WORK REQUIRED>
The expected answer is the set of lines in the data below between the line holding "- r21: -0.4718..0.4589" and the line holding "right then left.", inclusive, written out exactly.

(RAW DATA begins)

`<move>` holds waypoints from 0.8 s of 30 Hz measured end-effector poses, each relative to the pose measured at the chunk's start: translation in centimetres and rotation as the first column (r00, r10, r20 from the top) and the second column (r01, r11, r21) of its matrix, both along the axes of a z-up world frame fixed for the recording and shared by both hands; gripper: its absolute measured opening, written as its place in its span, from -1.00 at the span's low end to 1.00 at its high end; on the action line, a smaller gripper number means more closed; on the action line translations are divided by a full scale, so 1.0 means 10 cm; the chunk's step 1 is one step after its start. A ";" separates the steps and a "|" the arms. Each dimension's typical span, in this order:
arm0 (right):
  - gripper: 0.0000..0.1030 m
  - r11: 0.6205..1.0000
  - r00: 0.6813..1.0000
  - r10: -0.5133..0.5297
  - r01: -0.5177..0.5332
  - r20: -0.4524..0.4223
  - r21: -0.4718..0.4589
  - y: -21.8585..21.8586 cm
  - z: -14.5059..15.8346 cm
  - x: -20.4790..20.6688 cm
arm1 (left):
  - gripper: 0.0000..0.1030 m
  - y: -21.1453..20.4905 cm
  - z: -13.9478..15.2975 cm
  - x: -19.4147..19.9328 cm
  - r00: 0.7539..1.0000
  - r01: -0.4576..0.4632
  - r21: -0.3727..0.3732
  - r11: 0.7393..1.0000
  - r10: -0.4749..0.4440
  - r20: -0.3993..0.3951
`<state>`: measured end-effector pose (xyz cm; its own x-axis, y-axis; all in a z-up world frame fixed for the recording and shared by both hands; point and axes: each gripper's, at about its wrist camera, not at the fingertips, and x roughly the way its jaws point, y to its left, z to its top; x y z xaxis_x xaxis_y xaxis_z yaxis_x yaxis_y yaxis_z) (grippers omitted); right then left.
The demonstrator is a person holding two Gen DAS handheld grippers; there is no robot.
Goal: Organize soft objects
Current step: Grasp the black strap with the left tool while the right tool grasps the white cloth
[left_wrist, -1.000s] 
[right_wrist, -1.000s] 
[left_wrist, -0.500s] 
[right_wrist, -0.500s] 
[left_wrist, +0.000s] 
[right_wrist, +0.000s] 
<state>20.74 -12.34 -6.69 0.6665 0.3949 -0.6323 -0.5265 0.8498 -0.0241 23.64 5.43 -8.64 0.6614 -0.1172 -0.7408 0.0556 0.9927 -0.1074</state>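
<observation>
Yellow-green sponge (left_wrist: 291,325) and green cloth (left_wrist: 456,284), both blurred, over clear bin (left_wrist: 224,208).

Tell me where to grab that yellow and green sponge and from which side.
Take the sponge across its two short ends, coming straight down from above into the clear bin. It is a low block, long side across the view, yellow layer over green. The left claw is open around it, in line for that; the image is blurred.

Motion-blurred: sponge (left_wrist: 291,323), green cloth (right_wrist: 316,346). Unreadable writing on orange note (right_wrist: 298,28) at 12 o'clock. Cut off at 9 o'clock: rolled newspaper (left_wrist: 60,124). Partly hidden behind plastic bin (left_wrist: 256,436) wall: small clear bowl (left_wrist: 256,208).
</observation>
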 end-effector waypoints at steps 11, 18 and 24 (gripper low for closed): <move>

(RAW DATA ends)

THE COMPLETED TASK>
  - r21: -0.4718..0.4589
  - y: -21.8585..21.8586 cm
  - z: -14.5059..15.8346 cm
  - x: -20.4790..20.6688 cm
arm1 (left):
  - gripper: 0.0000..0.1030 m
  - y: -21.1453..20.4905 cm
  - z: -13.9478..15.2975 cm
  - x: -19.4147..19.9328 cm
  - r00: 0.7539..1.0000
  - r01: -0.4576..0.4632
  - r21: -0.3727..0.3732
  - r11: 0.7393..1.0000
  - r10: -0.4749..0.4440
  - r20: -0.3993..0.3951
`<state>`: measured end-effector pose (xyz cm; its own x-axis, y-axis; all in a z-up world frame fixed for the recording and shared by both hands; point and axes: each gripper's, at about its wrist camera, not at the fingertips, and x roughly the way its jaws point, y to its left, z to its top; x y z xaxis_x xaxis_y xaxis_z yaxis_x yaxis_y yaxis_z) (grippers omitted); right then left.

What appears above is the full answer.